Asumió el poder por la puerta trasera. No podía ser de otra manera. Con el apoyo de los grandes barones del dinero, de los medios de comunicación y los “líderes de opinión” más influyentes. Con el respaldo de los poderosos sindicatos controlados por Elba Esther Gordillo y Carlos Romero Deschamps burló Felipe Calderón la voluntad popular, violó la ley y, rodeado de rufianes, se robó la Presidencia.
Con Vicente Fox Quezada, entonces presidente, orquestó Calderón la traición a la democracia. Genaro García Luna le proporcionó información de inteligencia, medios para espiar a sus adversarios, chantajear a sus aliados potenciales y asegurar su apoyo. El PRI y sus partidos satélite fueron cómplices del fraude electoral.
Ya en campaña mostró Calderón las que serían las dos armas que usaría a lo largo de su mandato: la mentira y la guerra sucia contra sus oponentes. Sentarse en la silla le dio dinero a manos llenas para engañar al país. El inmenso poder que obtuvo ilegítimamente le permitió neutralizar a sus enemigos y le dio el espacio —no la legitimidad— para ensangrentar y saquear impunemente a México.
A los pocos días de usurpar el poder —emulando a Francisco Franco— se embarcó Calderón en una cruzada sangrienta. Su guerra contra el narco, librada por órdenes de Washington, fue, sobre todo —tal como hizo Franco en la Guerra Civil española—, una operación de limpieza: más que hacer justicia y brindar seguridad, se procedió al exterminio sistemático de delincuentes sacrificando en el proceso a decenas de miles de inocentes.
Como toda guerra, la de Calderón fue una oportunidad para hacer negocios y enriquecerse. Documentaron ya los norteamericanos los sobornos del narco a García Luna; eso es solo la punta del iceberg. Falta documentar los que recibió —los que recibieron otros integrantes de la administración calderonista— por parte de los proveedores de defensa. La violencia y la corrupción crecieron así parejas hasta alcanzar con Peña Nieto niveles demenciales y abrir heridas tan profundas que tardarán generaciones en sanar.
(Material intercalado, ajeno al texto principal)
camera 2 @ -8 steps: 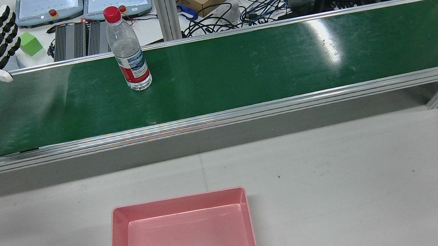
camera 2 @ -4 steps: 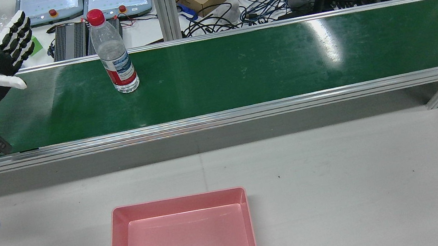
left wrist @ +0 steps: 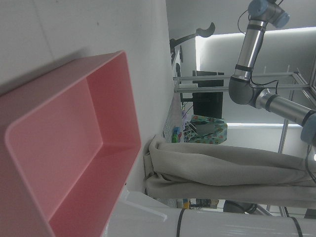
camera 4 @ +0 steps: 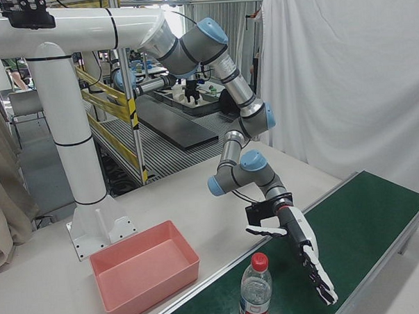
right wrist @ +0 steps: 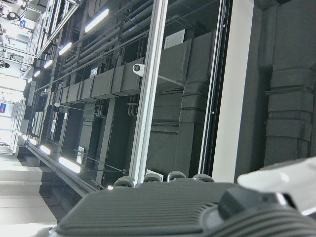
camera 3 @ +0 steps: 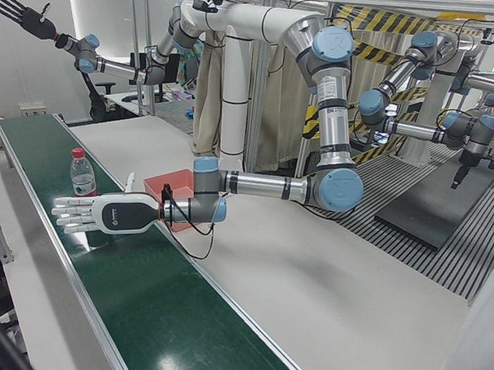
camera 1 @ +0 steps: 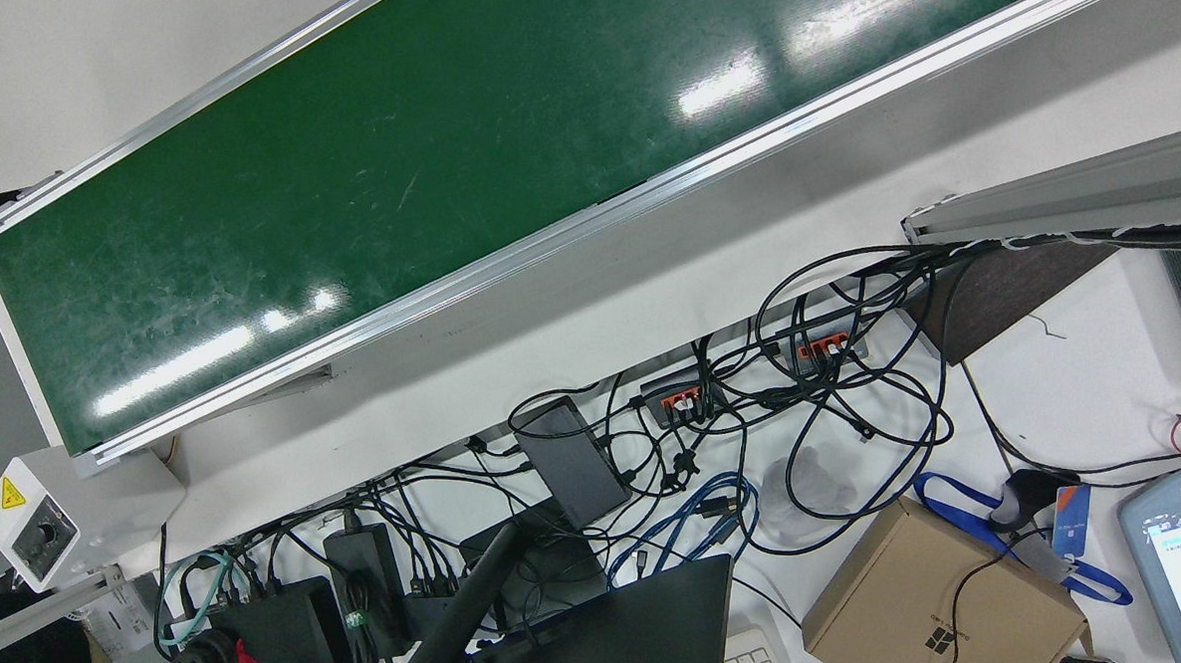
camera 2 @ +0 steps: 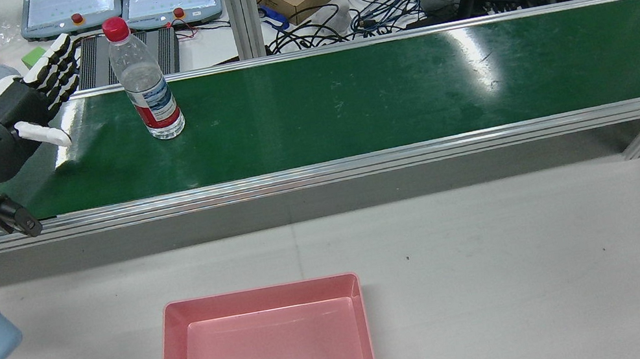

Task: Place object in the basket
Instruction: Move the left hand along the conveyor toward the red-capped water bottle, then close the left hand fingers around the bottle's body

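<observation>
Upright, the bottle (camera 2: 144, 82) stands just beside the spread left hand (camera 2: 12, 132).

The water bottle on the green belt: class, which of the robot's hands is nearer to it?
Left. The left hand hovers open beside the water bottle, not touching. The right hand is raised high, far away.

Water bottle (camera 2: 146, 82) has shifted further left along the green belt (camera 2: 346, 102) while the left hand (camera 2: 3, 136), fingers spread, has moved right and lower over the belt, now near the bottle, not touching
</observation>
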Tool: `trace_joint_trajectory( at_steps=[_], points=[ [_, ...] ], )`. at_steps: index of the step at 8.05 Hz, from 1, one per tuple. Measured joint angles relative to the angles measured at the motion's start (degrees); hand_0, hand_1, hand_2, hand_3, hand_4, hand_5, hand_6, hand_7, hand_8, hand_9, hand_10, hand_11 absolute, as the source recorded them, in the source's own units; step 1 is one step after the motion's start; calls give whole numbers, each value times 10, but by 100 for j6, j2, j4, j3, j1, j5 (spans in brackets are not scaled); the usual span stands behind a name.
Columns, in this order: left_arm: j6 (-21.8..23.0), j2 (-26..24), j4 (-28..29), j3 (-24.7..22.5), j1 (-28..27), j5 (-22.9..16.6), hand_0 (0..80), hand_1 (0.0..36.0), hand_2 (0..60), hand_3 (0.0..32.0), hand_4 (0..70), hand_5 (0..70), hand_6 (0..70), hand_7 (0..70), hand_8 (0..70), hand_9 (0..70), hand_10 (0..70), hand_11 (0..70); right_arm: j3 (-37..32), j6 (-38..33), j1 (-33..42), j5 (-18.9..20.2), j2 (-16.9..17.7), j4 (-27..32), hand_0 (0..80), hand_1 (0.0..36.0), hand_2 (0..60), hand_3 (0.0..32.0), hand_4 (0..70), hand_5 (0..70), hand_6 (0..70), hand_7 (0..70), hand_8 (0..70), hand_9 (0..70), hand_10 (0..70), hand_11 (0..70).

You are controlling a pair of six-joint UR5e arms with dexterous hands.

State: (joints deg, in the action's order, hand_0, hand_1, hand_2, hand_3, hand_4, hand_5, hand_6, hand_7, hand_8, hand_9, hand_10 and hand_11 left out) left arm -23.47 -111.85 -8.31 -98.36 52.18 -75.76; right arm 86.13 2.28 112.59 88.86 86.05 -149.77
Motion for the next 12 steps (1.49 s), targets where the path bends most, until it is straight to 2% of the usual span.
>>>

El manto de impunidad pactado con el PRI y Enrique Peña Nieto dio a Calderón medios y recursos para concebir y considerar viable su reelección simulada. Ingenuo sería pensar que un hombre como él, que ya se robó una vez la Presidencia y que cubrió de sangre al país, es capaz de plegarse a las formas y reglas de la convivencia democrática. Irresponsable sería no tomar en cuenta que el cambio de régimen y las acciones del actual gobierno constituyen una amenaza para su ambición irrefrenable de poder y los intereses —económicos, políticos y mediáticos— que representa.
Hoy Felipe Calderón y su círculo cercano son la punta de lanza del proyecto de restauración del viejo régimen. Disminuir en la conciencia y en la memoria colectivas el peso de su legado de sangre, corrupción y mentira; sembrar el odio, el miedo, la discordia; desacreditar todos los esfuerzos de transformación del país en la prensa, en las redes, esparciendo rumores, divulgando mentiras —como lo hizo Goebbels en Alemania— es su tarea cotidiana. Su objetivo final es destruir la democracia, derrocar a López Obrador. No habrá de lograrlo, eso es seguro, pero no dejará tampoco de intentarlo, aunque México pague otra vez muy caro las consecuencias.